Не выдерживаю. Эмоции прорываются, хотя я так старалась их удерживать. Резко прикладываю влажную ладонь к лицу, накрыв глаза, веки которых сдавливаю, не в силах больше терпеть давление света. Они горят, пылают слезами, что принуждают меня давиться рыданием, которое всё еще пытаюсь томить в себе. Шмыгаю носом. Губы дрожат. Сжимаю их, дабы не обронить болезненный стон.
Я должна быть сильной. Должна вести себя иначе.
— Что тебя гложет? — голос Мэгги звучит отдаленно, будто я прячусь от неё в глубокую яму, и женщина пытается дозваться до меня, эхом обращаясь по имени: — Тея?
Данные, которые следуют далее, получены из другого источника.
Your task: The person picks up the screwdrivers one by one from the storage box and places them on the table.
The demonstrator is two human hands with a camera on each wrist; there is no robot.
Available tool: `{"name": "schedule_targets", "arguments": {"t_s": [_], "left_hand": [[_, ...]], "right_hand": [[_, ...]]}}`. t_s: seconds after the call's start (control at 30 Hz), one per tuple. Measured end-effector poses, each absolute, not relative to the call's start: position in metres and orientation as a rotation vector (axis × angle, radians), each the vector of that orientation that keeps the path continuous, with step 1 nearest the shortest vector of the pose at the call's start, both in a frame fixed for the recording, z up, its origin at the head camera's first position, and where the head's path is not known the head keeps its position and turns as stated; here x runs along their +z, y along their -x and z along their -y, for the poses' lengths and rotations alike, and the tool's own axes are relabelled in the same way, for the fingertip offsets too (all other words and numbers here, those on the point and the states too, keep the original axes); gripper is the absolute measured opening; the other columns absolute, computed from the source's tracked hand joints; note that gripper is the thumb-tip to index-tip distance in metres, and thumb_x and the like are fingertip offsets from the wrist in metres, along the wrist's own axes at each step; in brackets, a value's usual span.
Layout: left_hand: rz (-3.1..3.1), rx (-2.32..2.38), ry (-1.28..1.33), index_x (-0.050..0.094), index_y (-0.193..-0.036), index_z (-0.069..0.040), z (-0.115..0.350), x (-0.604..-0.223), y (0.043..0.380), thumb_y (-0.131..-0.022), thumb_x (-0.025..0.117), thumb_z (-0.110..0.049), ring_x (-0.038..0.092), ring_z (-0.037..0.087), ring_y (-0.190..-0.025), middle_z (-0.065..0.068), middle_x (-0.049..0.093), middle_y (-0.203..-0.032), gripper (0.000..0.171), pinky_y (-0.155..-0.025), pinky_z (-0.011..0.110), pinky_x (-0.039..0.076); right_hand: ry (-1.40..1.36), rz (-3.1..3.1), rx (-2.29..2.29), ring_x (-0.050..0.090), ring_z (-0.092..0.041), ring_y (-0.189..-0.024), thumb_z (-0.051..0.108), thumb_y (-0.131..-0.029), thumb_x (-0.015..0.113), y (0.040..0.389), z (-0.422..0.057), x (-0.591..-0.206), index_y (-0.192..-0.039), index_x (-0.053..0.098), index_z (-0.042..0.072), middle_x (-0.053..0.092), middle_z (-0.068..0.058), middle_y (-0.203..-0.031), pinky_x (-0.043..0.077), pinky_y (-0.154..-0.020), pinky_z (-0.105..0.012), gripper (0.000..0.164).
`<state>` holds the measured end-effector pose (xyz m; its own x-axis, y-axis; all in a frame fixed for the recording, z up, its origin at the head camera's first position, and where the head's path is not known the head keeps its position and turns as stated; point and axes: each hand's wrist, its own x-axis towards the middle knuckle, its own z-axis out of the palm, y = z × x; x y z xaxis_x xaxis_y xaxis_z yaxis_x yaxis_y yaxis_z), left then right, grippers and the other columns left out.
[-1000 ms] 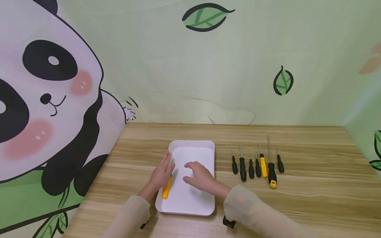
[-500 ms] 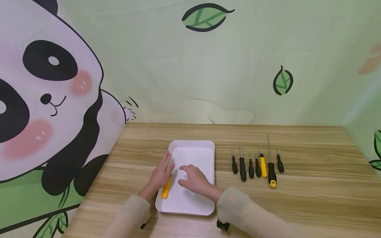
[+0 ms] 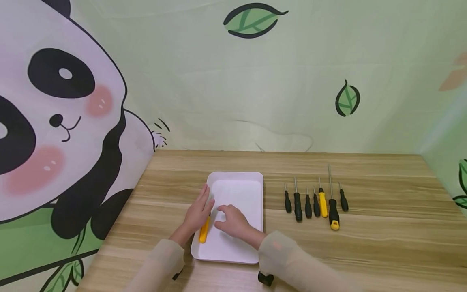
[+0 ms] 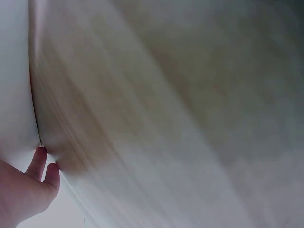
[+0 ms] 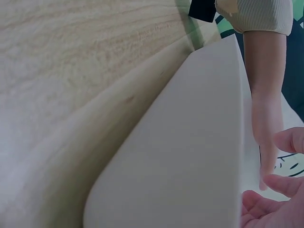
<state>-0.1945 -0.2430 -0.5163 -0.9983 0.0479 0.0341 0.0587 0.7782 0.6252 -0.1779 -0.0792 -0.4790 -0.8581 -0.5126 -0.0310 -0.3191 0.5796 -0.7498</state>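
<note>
A shallow white tray [image 3: 237,186] sits on the wooden table. Along its left rim lies my left hand [image 3: 195,213], fingers straight, pointing away from me. Inside the tray by that rim is a yellow handle [image 3: 204,231] with a dark neck; its far end is hidden beneath the left hand. Over the tray's middle my right hand [image 3: 235,223] reaches leftward, thumb and forefinger apart with nothing between them. In the right wrist view the tray's side wall [image 5: 175,142] fills the centre, and both the right hand [image 5: 280,199] and left hand [image 5: 266,128] show beyond it.
To the right of the tray, several screwdrivers lie in a row, among them a yellow-handled screwdriver [image 3: 322,204] and a long black-and-yellow screwdriver [image 3: 333,215]. A cloth backdrop [image 3: 189,81] printed with a panda and leaves rises behind the table [image 3: 383,227].
My right hand has moved left and slightly toward me over the tray, nearing the yellow handle. The left hand, tray and row of screwdrivers stay where they were.
</note>
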Motion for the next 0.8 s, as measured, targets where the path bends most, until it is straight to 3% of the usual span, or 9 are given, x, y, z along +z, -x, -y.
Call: {"name": "schedule_targets", "arguments": {"t_s": [0.3,0.57,0.8], "left_hand": [[2.948,-1.035,0.089,0.025,-0.141,-0.007,0.244,-0.517,0.196,-0.095,0.039,-0.031,0.026,0.029,-0.135,0.005,0.016,-0.151,0.054,-0.107,0.051,0.025],[2.958,-1.036,0.088,0.025,-0.141,-0.007,0.243,-0.515,0.195,-0.095,0.038,-0.032,0.025,0.029,-0.135,0.005,0.016,-0.151,0.054,-0.107,0.052,0.025],[2.952,-1.022,0.095,0.025,-0.141,-0.006,0.243,-0.514,0.194,-0.096,0.036,-0.031,0.026,0.030,-0.134,0.006,0.017,-0.150,0.053,-0.107,0.051,0.026]], "right_hand": [[0.767,-2.603,-1.078,0.056,-0.027,-0.099,0.021,-0.077,0.063,0.178,0.089,-0.486,-0.116,0.055,-0.001,0.059,-0.017,-0.111,0.047,-0.088,-0.038,0.045],[0.846,-2.640,-0.936,0.053,-0.028,-0.107,0.026,-0.079,0.062,0.173,0.093,-0.487,-0.121,0.053,0.007,0.056,-0.013,-0.119,0.046,-0.091,-0.039,0.047],[0.876,-2.639,-0.790,0.051,-0.027,-0.105,0.031,-0.080,0.060,0.172,0.096,-0.492,-0.127,0.049,0.011,0.051,-0.012,-0.125,0.049,-0.083,-0.038,0.052]]}}
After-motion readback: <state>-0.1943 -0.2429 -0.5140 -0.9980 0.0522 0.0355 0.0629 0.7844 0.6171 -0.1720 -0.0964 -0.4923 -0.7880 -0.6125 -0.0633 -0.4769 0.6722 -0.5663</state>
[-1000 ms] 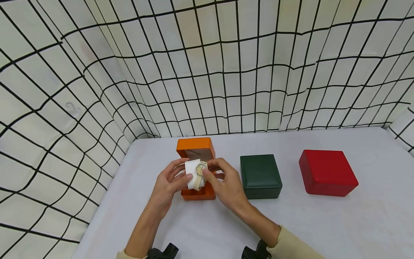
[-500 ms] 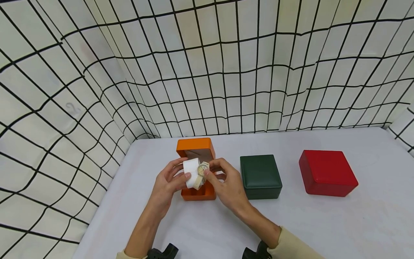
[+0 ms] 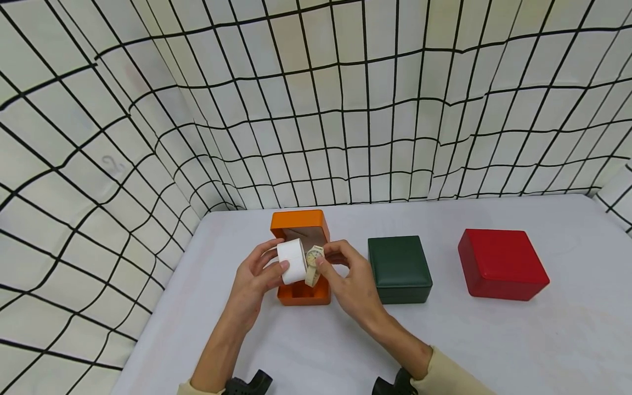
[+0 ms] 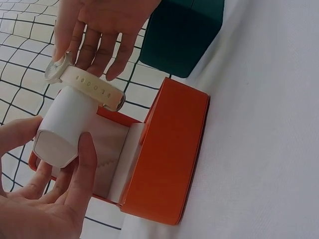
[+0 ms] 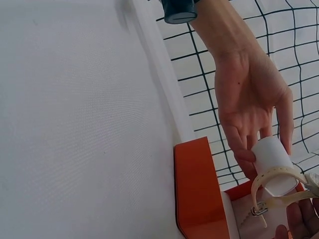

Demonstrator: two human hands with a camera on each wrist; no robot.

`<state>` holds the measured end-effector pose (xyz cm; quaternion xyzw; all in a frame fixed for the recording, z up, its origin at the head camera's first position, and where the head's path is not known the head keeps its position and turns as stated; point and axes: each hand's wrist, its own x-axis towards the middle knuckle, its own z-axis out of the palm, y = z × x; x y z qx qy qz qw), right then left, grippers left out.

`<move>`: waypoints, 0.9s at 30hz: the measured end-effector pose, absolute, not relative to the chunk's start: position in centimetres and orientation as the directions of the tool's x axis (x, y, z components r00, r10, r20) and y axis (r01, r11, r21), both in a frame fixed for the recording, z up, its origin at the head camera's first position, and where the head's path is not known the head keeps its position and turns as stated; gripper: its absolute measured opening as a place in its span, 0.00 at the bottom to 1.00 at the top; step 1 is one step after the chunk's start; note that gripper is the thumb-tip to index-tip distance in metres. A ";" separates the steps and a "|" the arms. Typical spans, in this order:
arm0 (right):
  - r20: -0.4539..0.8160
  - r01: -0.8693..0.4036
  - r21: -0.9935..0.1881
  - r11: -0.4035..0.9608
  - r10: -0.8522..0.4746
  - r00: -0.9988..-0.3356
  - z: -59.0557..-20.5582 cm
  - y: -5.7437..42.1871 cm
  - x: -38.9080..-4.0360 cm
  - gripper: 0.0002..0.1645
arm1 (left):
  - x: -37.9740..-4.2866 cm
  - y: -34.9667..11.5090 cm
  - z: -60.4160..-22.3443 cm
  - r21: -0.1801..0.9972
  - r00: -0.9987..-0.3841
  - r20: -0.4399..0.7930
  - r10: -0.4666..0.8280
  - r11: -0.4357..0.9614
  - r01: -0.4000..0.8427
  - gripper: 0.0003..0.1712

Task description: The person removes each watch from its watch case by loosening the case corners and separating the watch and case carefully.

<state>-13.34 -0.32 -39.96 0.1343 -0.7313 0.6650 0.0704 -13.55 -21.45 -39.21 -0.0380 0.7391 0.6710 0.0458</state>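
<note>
While your right grip (image 3: pixel 353 278) pinches the cream watch (image 4: pixel 88 83), its dial (image 4: pixel 55 70) is too tiny to read; your left grip (image 3: pixel 253 281) pinches the white cushion (image 3: pixel 290 258); faint "2" (image 3: pixel 113 164) on the backdrop (image 3: pixel 405 123).

Free cloth (image 3: pixel 306 345) lies before the orange box (image 3: pixel 303 301); its raised lid (image 3: pixel 298 219) blocks behind, the green box (image 3: pixel 399 269) rightward.
</note>
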 end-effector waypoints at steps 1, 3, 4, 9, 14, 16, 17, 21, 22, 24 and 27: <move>0.281 -0.289 -0.954 0.076 -0.103 -0.954 -40.0 -0.3 -13.3 0.10 | -13.5 -21.5 -39.2 0.988 -0.993 -0.119 0.004 0.098 -0.118 0.30; 0.279 -0.286 -0.956 0.065 -0.108 -0.954 -39.9 -0.3 -13.3 0.10 | -13.5 -21.5 -39.2 0.988 -0.993 -0.121 0.003 0.095 -0.120 0.30; 0.276 -0.283 -0.957 0.059 -0.111 -0.955 -39.9 -0.3 -13.3 0.10 | -13.5 -21.5 -39.1 0.988 -0.993 -0.121 0.003 0.094 -0.120 0.30; 0.258 -0.265 -0.964 0.033 -0.131 -0.957 -39.9 -0.2 -13.1 0.10 | -13.5 -21.6 -39.1 0.990 -0.993 -0.115 0.017 0.081 -0.113 0.31; 0.225 -0.230 -0.973 0.018 -0.151 -0.963 -40.0 -0.1 -13.0 0.12 | -13.5 -21.6 -39.0 0.990 -0.993 -0.117 0.028 0.080 -0.114 0.30; 0.213 -0.217 -0.976 0.006 -0.164 -0.963 -40.0 -0.1 -12.9 0.12 | -13.5 -21.6 -39.0 0.990 -0.993 -0.117 0.030 0.085 -0.114 0.30; 0.211 -0.214 -0.977 0.001 -0.169 -0.963 -40.1 -0.1 -12.9 0.13 | -13.5 -21.5 -39.0 0.990 -0.993 -0.117 0.029 0.087 -0.114 0.30; 0.200 -0.201 -0.979 -0.013 -0.192 -0.961 -40.1 -0.1 -12.7 0.14 | -13.6 -21.5 -39.1 0.988 -0.993 -0.119 0.020 0.097 -0.117 0.29; 0.196 -0.198 -0.980 -0.008 -0.194 -0.961 -40.1 -0.1 -12.7 0.15 | -13.6 -21.5 -39.1 0.988 -0.993 -0.120 0.019 0.101 -0.117 0.29; 0.183 -0.188 -0.982 0.007 -0.196 -0.963 -40.1 -0.1 -12.5 0.14 | -13.6 -21.6 -39.1 0.987 -0.993 -0.120 0.019 0.106 -0.118 0.29; 0.161 -0.170 -0.985 0.031 -0.196 -0.967 -40.2 -0.1 -12.4 0.14 | -13.6 -21.6 -39.2 0.987 -0.993 -0.118 0.030 0.114 -0.114 0.30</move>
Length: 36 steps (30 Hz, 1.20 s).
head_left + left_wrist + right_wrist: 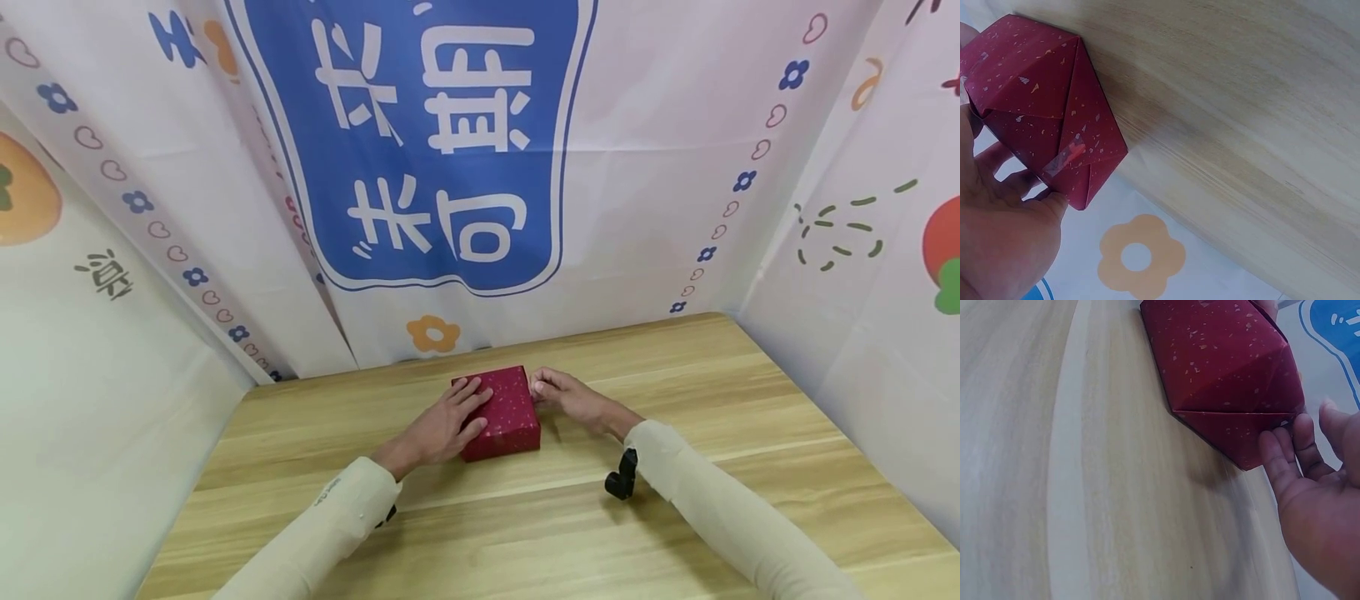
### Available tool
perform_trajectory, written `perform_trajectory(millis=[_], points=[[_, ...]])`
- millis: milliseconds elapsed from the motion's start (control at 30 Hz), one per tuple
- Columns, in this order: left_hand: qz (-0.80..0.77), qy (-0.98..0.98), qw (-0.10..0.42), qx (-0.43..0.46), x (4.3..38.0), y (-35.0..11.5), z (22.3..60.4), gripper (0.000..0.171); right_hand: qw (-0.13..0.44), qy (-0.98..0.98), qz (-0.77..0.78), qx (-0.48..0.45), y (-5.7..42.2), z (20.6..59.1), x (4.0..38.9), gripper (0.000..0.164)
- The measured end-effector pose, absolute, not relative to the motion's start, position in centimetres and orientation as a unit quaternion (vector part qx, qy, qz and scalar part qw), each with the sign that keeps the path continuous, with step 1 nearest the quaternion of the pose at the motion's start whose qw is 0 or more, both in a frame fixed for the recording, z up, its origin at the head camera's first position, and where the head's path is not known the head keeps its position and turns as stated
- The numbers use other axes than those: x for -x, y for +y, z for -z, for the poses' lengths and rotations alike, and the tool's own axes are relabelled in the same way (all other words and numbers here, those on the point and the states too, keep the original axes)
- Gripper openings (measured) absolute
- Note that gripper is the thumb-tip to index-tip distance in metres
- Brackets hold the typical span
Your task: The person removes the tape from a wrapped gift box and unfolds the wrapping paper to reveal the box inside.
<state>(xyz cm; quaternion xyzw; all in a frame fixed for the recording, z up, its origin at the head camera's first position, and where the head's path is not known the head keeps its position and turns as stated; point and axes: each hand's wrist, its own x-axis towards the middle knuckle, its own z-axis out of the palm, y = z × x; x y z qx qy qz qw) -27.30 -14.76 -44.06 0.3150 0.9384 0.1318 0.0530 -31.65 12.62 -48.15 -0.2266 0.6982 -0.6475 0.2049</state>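
Observation:
A box wrapped in dark red paper with light flecks point(512, 410) sits on the wooden table. My left hand point(448, 422) lies across its top left part, fingers spread. In the left wrist view, the near end of the box point(1035, 81) shows folded paper with a strip of clear tape point(1065, 157) on it. At the other end is my right hand point(573, 402). Its fingertips touch the folded end paper point(1235, 434) in the right wrist view, while the thumb stands apart from the box.
The wooden table point(517, 525) runs back to a white printed cloth point(637, 208) with a blue panel point(405, 158). More printed cloth hangs at the left point(97, 375) and right point(862, 333). A black device point(621, 479) is strapped at the right wrist.

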Motion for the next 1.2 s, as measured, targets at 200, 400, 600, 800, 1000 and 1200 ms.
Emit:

— Я… — убираю ладонь, хлопнув ею по коленке. Не могу усидеть без движения, начинаю крутить головой, ерзать, дергать ногами. — Просто я… — вскидываю ладони и опять бью ими по коленям, сжав их пальцами, — я так устала, — признаюсь, глазами полными слез уставившись на Мэгги, которая будто бы с пониманием кивает головой, внимательно изучая мое поведение. — Смерть кажется единственным выходом, — кусаю кончики пальцев, а после начинаю нервно дергать локоны своих волос и снова хлопаю по коленкам. — Освобождением от мыслей и эмоций, — хмурюсь, опрокинув взгляд в пол, — что глубоко заложены, — сжимаю веки, принявшись покачиваться назад-вперед. — Они съедают. Я просто не хочу… — проглатываю слова, громко вдохнув, и с хрипом давлю. — Я хочу быть свободной.
— Смерть кажется освобождением, — Мэгги касается упаковки салфеток на столике и двигает ближе ко мне, — но ты же видишь, какую боль она приносит близким? И как смерть влияет на нас? И как смерть одного человека может повлиять на жизнь другого?